Work task:
Down to the final line, write out the data below exactly.

Exercise data:
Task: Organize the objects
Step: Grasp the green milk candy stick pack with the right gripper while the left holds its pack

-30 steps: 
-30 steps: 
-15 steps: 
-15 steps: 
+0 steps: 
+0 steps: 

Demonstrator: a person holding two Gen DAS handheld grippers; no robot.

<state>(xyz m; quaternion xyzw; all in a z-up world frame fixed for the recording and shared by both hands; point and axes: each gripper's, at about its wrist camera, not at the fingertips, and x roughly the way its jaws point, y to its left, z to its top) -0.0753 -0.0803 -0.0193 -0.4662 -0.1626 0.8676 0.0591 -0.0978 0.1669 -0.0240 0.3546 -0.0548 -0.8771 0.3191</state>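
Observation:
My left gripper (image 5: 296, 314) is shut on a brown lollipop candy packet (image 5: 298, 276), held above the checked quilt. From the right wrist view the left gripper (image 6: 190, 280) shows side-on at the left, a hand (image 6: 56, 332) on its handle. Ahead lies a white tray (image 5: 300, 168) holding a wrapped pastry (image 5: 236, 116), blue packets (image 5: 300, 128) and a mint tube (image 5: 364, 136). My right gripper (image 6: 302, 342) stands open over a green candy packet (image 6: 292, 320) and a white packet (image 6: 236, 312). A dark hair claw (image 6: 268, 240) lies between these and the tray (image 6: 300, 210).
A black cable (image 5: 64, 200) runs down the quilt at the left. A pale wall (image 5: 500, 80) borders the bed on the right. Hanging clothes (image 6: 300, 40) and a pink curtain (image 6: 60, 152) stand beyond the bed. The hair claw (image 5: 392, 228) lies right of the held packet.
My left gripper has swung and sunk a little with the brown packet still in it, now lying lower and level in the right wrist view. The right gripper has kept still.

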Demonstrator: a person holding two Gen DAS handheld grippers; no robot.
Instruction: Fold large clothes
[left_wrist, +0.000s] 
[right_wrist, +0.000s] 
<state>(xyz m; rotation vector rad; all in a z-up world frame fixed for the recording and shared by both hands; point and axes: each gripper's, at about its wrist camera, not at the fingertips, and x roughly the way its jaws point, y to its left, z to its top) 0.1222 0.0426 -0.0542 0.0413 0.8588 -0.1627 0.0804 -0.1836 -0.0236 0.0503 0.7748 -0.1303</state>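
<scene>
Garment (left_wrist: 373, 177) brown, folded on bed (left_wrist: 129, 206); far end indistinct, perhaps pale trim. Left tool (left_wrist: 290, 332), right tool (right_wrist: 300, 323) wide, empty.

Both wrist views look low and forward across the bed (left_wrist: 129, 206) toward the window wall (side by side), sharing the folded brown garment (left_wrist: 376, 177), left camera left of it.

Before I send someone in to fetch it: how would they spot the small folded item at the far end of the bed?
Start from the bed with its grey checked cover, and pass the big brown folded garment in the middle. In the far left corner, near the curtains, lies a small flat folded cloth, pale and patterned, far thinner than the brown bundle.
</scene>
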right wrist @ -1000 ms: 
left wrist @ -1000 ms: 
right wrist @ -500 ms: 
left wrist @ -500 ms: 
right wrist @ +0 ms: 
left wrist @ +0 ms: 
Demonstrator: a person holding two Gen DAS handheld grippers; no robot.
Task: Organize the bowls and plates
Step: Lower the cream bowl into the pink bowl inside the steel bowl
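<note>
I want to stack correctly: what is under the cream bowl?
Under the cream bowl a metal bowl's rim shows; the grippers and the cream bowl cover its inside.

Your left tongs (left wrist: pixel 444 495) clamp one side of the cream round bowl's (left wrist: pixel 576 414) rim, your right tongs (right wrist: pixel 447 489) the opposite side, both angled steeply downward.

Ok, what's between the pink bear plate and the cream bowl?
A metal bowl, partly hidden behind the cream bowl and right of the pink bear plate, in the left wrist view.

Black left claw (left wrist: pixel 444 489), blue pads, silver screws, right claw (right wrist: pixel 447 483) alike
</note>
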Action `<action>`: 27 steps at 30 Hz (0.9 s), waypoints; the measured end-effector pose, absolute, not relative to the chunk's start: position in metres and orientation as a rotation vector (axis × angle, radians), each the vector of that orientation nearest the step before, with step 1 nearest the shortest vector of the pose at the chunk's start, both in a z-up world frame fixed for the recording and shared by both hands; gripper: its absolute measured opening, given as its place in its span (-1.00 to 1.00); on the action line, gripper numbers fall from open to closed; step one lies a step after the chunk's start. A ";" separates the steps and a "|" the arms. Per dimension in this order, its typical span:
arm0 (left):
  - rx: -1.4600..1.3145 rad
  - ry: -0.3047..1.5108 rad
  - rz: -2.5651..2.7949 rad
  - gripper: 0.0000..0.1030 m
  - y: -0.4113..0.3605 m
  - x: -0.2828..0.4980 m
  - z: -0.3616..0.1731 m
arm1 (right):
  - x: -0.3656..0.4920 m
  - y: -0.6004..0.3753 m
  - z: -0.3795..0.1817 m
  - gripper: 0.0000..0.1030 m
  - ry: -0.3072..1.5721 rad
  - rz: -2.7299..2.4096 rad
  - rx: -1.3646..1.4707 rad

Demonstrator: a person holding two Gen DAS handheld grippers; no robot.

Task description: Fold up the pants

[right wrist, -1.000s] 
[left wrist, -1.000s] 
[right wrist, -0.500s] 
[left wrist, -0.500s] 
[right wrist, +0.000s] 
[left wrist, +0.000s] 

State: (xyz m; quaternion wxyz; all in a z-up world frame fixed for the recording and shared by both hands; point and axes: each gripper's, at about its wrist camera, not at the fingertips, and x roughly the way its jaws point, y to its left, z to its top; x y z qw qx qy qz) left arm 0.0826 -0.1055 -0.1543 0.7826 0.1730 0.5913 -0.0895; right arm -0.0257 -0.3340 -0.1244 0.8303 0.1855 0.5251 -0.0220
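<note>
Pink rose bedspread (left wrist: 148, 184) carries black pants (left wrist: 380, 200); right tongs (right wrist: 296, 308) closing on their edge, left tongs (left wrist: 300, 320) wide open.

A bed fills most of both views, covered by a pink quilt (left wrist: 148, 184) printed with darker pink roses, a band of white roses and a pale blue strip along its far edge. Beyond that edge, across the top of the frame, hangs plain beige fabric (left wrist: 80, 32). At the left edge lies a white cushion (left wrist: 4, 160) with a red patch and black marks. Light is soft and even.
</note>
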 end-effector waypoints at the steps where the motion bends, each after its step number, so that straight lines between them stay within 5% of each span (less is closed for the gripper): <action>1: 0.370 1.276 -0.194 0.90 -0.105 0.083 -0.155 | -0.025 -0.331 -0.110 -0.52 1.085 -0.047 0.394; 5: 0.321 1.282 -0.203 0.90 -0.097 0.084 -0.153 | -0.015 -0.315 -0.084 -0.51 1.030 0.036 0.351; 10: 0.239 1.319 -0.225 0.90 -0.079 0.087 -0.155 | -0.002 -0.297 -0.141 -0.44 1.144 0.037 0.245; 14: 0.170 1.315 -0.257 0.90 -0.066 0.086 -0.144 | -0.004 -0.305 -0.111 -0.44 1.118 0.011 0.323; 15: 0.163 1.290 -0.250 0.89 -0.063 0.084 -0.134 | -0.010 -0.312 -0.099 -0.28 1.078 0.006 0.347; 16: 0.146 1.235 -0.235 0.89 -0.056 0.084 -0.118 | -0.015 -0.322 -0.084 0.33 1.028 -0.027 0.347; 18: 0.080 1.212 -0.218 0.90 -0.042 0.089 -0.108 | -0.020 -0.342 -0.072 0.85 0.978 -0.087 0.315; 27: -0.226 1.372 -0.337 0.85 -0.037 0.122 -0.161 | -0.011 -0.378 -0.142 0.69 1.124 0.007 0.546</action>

Result below:
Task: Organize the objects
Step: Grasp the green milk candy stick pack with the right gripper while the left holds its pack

-30 steps: 
-30 steps: 
-15 steps: 
-15 steps: 
+0 steps: 
+0 steps: 

Demonstrator: a person holding two Gen DAS handheld grippers; no robot.

<state>(xyz m; quaternion xyzw; all in a z-up world frame fixed for the recording and shared by both hands; point and axes: each gripper's, at about its wrist camera, not at the fingertips, and x roughly the way its jaws point, y to its left, z to its top) -0.0753 -0.0803 -0.0193 -0.4662 -0.1626 0.8676 0.0591 -0.0978 0.1669 -0.0240 0.3546 -0.0548 -0.8771 0.3191</state>
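Observation:
My left gripper (image 5: 296, 314) is shut on a brown lollipop candy packet (image 5: 298, 276), held above the checked quilt. From the right wrist view the left gripper (image 6: 190, 280) shows side-on at the left, a hand (image 6: 56, 332) on its handle. Ahead lies a white tray (image 5: 300, 168) holding a wrapped pastry (image 5: 236, 116), blue packets (image 5: 300, 128) and a mint tube (image 5: 364, 136). My right gripper (image 6: 302, 342) stands open over a green candy packet (image 6: 292, 320) and a white packet (image 6: 236, 312). A dark hair claw (image 6: 268, 240) lies between these and the tray (image 6: 300, 210).
A black cable (image 5: 64, 200) runs down the quilt at the left. A pale wall (image 5: 500, 80) borders the bed on the right. Hanging clothes (image 6: 300, 40) and a pink curtain (image 6: 60, 152) stand beyond the bed. The hair claw (image 5: 392, 228) lies right of the held packet.
My left gripper has swung and sunk a little with the brown packet still in it, now lying lower and level in the right wrist view. The right gripper has kept still.
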
Demonstrator: a person holding two Gen DAS handheld grippers; no robot.
Instruction: Fold large clothes
[left_wrist, +0.000s] 
[right_wrist, +0.000s] 
<state>(xyz m; rotation vector rad; all in a z-up world frame fixed for the recording and shared by both hands; point and axes: each gripper's, at about its wrist camera, not at the fingertips, and x roughly the way its jaws point, y to its left, z to its top) 0.1222 0.0426 -0.0542 0.0413 0.8588 -0.1627 0.0804 -0.1836 -0.0236 0.0503 0.7748 -0.1303</state>
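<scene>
Garment (left_wrist: 373, 177) brown, folded on bed (left_wrist: 129, 206); far end indistinct, perhaps pale trim. Left tool (left_wrist: 290, 332), right tool (right_wrist: 300, 323) wide, empty.

Both wrist views look low and forward across the bed (left_wrist: 129, 206) toward the window wall (side by side), sharing the folded brown garment (left_wrist: 376, 177), left camera left of it.

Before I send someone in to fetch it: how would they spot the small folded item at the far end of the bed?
Start from the bed with its grey checked cover, and pass the big brown folded garment in the middle. In the far left corner, near the curtains, lies a small flat folded cloth, pale and patterned, far thinner than the brown bundle.
</scene>
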right wrist @ -1000 ms: 
left wrist @ -1000 ms: 
right wrist @ -500 ms: 
left wrist @ -500 ms: 
right wrist @ +0 ms: 
left wrist @ +0 ms: 
Demonstrator: a person holding two Gen DAS handheld grippers; no robot.
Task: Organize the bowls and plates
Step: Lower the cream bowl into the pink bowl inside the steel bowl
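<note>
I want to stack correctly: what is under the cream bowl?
Under the cream bowl a metal bowl's rim shows; the grippers and the cream bowl cover its inside.

Your left tongs (left wrist: pixel 444 495) clamp one side of the cream round bowl's (left wrist: pixel 576 414) rim, your right tongs (right wrist: pixel 447 489) the opposite side, both angled steeply downward.

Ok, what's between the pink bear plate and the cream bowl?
A metal bowl, partly hidden behind the cream bowl and right of the pink bear plate, in the left wrist view.

Black left claw (left wrist: pixel 444 489), blue pads, silver screws, right claw (right wrist: pixel 447 483) alike
</note>
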Action `<action>`: 27 steps at 30 Hz (0.9 s), waypoints; the measured end-effector pose, absolute, not relative to the chunk's start: position in metres and orientation as a rotation vector (axis × angle, radians), each the vector of that orientation nearest the step before, with step 1 nearest the shortest vector of the pose at the chunk's start, both in a z-up world frame fixed for the recording and shared by both hands; gripper: its absolute measured opening, given as its place in its span (-1.00 to 1.00); on the action line, gripper numbers fall from open to closed; step one lies a step after the chunk's start. A ";" separates the steps and a "|" the arms. Per dimension in this order, its typical span:
arm0 (left):
  - rx: -1.4600..1.3145 rad
  - ry: -0.3047..1.5108 rad
  - rz: -2.5651..2.7949 rad
  - gripper: 0.0000..0.1030 m
  - y: -0.4113..0.3605 m
  - x: -0.2828..0.4980 m
  - z: -0.3616..0.1731 m
arm1 (right):
  - x: -0.3656..0.4920 m
  - y: -0.6004..0.3753 m
  - z: -0.3795..0.1817 m
  - gripper: 0.0000..0.1030 m
  - ry: -0.3072..1.5721 rad
  - rz: -2.7299..2.4096 rad
  - rx: -1.3646..1.4707 rad

Demonstrator: a person holding two Gen DAS handheld grippers; no robot.

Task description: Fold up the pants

[right wrist, -1.000s] 
[left wrist, -1.000s] 
[right wrist, -0.500s] 
[left wrist, -0.500s] 
[right wrist, +0.000s] 
[left wrist, +0.000s] 

State: (xyz m; quaternion wxyz; all in a z-up world frame fixed for the recording and shared by both hands; point and axes: each gripper's, at about its wrist camera, not at the fingertips, and x roughly the way its jaws point, y to its left, z to its top; x y z qw qx qy qz) left arm 0.0826 -0.1055 -0.1543 0.7826 0.1730 0.5913 -0.0895; right arm -0.0257 -0.3340 -0.1244 0.8303 0.1855 0.5251 -0.0220
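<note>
Pink rose bedspread (left wrist: 148, 184) carries black pants (left wrist: 380, 200); right tongs (right wrist: 296, 308) closing on their edge, left tongs (left wrist: 300, 320) wide open.

A bed fills most of both views, covered by a pink quilt (left wrist: 148, 184) printed with darker pink roses, a band of white roses and a pale blue strip along its far edge. Beyond that edge, across the top of the frame, hangs plain beige fabric (left wrist: 80, 32). At the left edge lies a white cushion (left wrist: 4, 160) with a red patch and black marks. Light is soft and even.
</note>
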 end-effector waypoints at the steps where the motion bends, each after its step number, so that straight lines between them stay within 5% of each span (less is closed for the gripper): <action>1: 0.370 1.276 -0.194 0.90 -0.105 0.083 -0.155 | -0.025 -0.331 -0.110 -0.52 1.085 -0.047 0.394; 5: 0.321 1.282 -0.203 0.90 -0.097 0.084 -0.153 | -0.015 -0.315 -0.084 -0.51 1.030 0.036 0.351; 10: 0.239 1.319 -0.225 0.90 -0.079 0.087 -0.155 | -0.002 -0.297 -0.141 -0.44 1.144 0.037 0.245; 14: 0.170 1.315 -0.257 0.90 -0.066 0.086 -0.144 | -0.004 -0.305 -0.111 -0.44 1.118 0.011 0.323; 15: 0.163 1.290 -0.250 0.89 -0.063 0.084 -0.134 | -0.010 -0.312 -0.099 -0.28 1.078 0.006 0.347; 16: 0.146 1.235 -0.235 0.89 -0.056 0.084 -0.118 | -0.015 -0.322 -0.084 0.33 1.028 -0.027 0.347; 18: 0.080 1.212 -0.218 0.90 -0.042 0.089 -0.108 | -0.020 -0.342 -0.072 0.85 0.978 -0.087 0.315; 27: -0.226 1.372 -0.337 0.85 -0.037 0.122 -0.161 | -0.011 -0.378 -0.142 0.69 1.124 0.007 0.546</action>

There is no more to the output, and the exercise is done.